* **Activity**:
Work through the data below and give the number of lines holding "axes", nothing more.

#####

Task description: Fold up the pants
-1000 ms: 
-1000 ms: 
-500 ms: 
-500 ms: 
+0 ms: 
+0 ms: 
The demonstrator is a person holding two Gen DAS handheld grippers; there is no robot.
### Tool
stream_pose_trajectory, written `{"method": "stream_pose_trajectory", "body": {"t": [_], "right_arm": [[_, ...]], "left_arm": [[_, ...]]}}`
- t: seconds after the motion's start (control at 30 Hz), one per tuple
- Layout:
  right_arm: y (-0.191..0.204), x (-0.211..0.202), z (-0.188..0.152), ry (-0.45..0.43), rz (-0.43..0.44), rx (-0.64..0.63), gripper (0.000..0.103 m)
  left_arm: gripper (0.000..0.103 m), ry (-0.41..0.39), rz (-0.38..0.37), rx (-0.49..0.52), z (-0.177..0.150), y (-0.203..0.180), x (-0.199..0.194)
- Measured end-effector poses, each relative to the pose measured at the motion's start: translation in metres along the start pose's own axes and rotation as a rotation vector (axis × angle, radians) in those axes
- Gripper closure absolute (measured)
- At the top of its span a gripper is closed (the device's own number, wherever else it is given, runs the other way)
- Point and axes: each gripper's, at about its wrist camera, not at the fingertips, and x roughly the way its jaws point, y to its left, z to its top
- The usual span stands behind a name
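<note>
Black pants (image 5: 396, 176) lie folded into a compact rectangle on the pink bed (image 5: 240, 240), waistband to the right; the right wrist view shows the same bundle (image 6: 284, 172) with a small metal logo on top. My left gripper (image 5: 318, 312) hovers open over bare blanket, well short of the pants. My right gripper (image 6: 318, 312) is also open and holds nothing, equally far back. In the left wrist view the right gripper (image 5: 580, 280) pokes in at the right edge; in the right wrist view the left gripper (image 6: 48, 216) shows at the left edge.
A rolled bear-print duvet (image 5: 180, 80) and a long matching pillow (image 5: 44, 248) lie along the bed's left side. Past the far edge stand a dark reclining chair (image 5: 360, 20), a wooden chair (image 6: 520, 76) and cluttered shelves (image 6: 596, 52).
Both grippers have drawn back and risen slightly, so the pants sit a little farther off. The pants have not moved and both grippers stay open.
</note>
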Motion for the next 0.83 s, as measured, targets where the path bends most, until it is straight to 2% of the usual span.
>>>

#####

* **Solution for this exercise**:
2